In [None]:
import json
import pandas as pd
import os
import glob
from sentence_transformers import SentenceTransformer, util
from sklearn.preprocessing import StandardScaler, MinMaxScaler, LabelEncoder , OneHotEncoder
from sklearn.decomposition import PCA

In [437]:
with open('sampleinput.json') as f:
    data = json.load(f)

dataset_path = data["path"]
target_column = data["target"]
LOG_FILE = "Output.json"
threshold = 0.4


In [438]:
def log_error(e):
    try:
        with open(LOG_FILE, "a") as f:
            json.dump({"error": str(e)}, f)
            f.write("\n")
    except:
        pass

In [439]:
try:
    Dataset = pd.read_csv(dataset_path)
except Exception as e:
    log_error(e)

In [440]:
columns=Dataset.columns.tolist()

In [441]:
numprompt=len(data)-2


In [442]:
embedder = SentenceTransformer("all-MiniLM-L6-v2")


In [443]:
candidate_labels = [
    "drop columns from dataset",
    "fill missing values with mean imputation",
    "fill missing values with median imputation",
    "fill missing values with mode imputation",
    "remove duplicate rows",
    "convert or change data types of columns",
    "standardize numeric columns using z-score scaling",
    "normalize numeric columns to range 0 to 1",
    "encode categorical columns using label encoding",
    "reduce dataset dimensions with PCA",
    "filter dataset rows based on conditions"
]



In [444]:
label_embs = embedder.encode(candidate_labels, convert_to_tensor=True)
def classifier(user_input, candidate_labels):
    input_emb = embedder.encode(user_input, convert_to_tensor=True)

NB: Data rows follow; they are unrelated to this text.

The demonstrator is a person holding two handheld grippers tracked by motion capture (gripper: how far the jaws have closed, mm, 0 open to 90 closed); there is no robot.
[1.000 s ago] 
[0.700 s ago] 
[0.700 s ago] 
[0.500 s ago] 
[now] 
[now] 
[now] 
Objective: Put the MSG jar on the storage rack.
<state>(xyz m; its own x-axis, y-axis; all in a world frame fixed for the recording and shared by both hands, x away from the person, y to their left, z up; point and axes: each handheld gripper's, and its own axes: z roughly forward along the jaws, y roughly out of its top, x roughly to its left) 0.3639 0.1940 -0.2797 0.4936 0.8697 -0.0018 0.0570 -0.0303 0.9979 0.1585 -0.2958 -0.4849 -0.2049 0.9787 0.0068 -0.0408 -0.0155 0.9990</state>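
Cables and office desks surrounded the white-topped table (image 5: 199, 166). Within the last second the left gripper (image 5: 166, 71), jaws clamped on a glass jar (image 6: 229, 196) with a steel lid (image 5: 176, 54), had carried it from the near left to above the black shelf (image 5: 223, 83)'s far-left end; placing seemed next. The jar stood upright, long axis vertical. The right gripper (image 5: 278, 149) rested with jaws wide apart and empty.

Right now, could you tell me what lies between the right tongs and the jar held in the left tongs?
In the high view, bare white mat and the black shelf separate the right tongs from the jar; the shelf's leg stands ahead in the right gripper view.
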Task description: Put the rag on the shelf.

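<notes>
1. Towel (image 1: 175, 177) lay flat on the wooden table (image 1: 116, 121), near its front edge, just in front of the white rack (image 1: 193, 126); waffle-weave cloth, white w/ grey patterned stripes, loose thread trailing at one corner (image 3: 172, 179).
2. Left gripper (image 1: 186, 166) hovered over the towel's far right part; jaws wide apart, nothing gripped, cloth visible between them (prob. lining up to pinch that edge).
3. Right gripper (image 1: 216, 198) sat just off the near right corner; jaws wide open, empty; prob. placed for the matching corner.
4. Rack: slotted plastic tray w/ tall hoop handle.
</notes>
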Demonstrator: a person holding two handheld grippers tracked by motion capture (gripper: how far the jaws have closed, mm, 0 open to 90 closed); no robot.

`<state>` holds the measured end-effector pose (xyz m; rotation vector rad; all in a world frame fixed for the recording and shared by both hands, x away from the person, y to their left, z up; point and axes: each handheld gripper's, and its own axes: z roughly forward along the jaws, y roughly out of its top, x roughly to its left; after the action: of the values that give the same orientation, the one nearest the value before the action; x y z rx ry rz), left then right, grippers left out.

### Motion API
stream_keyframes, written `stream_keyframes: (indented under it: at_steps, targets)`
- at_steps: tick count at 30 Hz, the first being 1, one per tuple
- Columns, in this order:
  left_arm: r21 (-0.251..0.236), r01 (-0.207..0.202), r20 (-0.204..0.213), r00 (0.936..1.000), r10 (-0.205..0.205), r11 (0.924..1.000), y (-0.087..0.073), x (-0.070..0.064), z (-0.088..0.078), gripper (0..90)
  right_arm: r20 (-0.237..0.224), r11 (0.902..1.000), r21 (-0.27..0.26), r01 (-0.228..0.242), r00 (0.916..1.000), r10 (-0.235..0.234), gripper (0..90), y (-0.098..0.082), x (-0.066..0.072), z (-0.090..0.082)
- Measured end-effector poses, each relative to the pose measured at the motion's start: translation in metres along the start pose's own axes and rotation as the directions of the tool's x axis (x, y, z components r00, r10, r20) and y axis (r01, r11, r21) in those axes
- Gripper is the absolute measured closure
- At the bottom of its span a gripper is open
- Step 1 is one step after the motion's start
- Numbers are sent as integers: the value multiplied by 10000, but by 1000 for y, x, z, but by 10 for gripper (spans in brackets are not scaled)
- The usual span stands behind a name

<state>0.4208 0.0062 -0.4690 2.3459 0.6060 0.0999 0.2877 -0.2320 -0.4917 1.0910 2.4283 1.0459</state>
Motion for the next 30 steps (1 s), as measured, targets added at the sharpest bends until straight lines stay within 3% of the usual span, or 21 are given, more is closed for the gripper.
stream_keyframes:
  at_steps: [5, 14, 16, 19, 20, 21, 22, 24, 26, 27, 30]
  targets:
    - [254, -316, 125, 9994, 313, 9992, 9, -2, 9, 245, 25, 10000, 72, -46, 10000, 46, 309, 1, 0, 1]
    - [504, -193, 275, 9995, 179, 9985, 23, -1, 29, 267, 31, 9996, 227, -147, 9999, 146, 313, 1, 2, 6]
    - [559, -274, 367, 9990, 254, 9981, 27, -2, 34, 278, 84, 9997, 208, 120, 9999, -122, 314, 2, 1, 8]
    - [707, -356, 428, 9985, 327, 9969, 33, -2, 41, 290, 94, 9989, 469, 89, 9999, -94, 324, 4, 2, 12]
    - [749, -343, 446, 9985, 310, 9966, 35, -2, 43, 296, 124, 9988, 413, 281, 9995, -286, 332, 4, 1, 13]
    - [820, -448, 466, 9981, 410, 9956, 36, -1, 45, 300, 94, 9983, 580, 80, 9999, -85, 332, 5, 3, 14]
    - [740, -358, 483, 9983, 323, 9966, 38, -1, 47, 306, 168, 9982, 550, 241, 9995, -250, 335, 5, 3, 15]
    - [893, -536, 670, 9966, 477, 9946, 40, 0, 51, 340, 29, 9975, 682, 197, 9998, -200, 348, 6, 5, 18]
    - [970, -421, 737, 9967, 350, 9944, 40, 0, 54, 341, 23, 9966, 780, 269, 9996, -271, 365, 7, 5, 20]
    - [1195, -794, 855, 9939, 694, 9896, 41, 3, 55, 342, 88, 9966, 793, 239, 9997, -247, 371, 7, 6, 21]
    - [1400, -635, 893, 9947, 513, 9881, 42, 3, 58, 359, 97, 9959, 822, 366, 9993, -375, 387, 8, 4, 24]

    cos_scores = util.cos_sim(input_emb, label_embs)[0]
    scores = cos_scores.tolist()

    label_scores = list(zip(candidate_labels, scores))

    label_scores.sort(key=lambda x: x[1], reverse=True)

    labels_sorted, scores_sorted = zip(*label_scores)

    result = {
        "sequence": user_input,
        "labels": list(labels_sorted),
        "scores": list(scores_sorted)
    }
    return result


In [445]:

def extract_columns_from_text(user_input):
    lower_input = user_input.lower()
    return [col for col in columns if col.lower() in lower_input]

def drop_columns(user_input):
    global Dataset, target_column
    try:
        cols = extract_columns_from_text(user_input)
        cols = [c for c in cols if c != target_column]
        if cols:
            Dataset.drop(columns=cols, inplace=True)
    except Exception as e:
        log_error(e)

def fill_missing_mean(user_input):
    global Dataset, target_column
    try:
        cols = extract_columns_from_text(user_input)
        if not cols:
            cols = Dataset.select_dtypes(include="number").columns.tolist()
            if target_column in cols:
                cols.remove(target_column)
        Dataset[cols] = Dataset[cols].fillna(Dataset[cols].mean())
    except Exception as e:
        log_error(e)

def fill_missing_median(user_input):
    global Dataset, target_column
    try:
        cols = extract_columns_from_text(user_input)
        if not cols:
            cols = Dataset.select_dtypes(include="number").columns.tolist()
            if target_column in cols:
                cols.remove(target_column)
        Dataset[cols] = Dataset[cols].fillna(Dataset[cols].median())
    except Exception as e:
        log_error(e)

def fill_missing_mode(user_input):
    global Dataset, target_column
    try:
        cols = extract_columns_from_text(user_input)
        if not cols:
            cols = Dataset.select_dtypes(include=["object", "category", "string"]).columns.tolist()
            if target_column in cols:
                cols.remove(target_column)
        for col in cols:
            Dataset[col].fillna(Dataset[col].mode()[0], inplace=True)
    except Exception as e:
        log_error(e)

def remove_duplicates(user_input):
    global Dataset
    try:
        Dataset.drop_duplicates(inplace=True)
    except Exception as e:
        log_error(e)

def fix_data_types(user_input):
    global Dataset
    try:
        dtype_dict = {}
        user_lower = user_input.lower()
        for col in columns:
            if f"{col} to int" in user_lower:
                dtype_dict[col] = int
            elif f"{col} to float" in user_lower:
                dtype_dict[col] = float
            elif f"{col} to str" in user_lower:
                dtype_dict[col] = str
            elif f"{col} to date" in user_lower or f"{col} to datetime" in user_lower:
                dtype_dict[col] = "datetime"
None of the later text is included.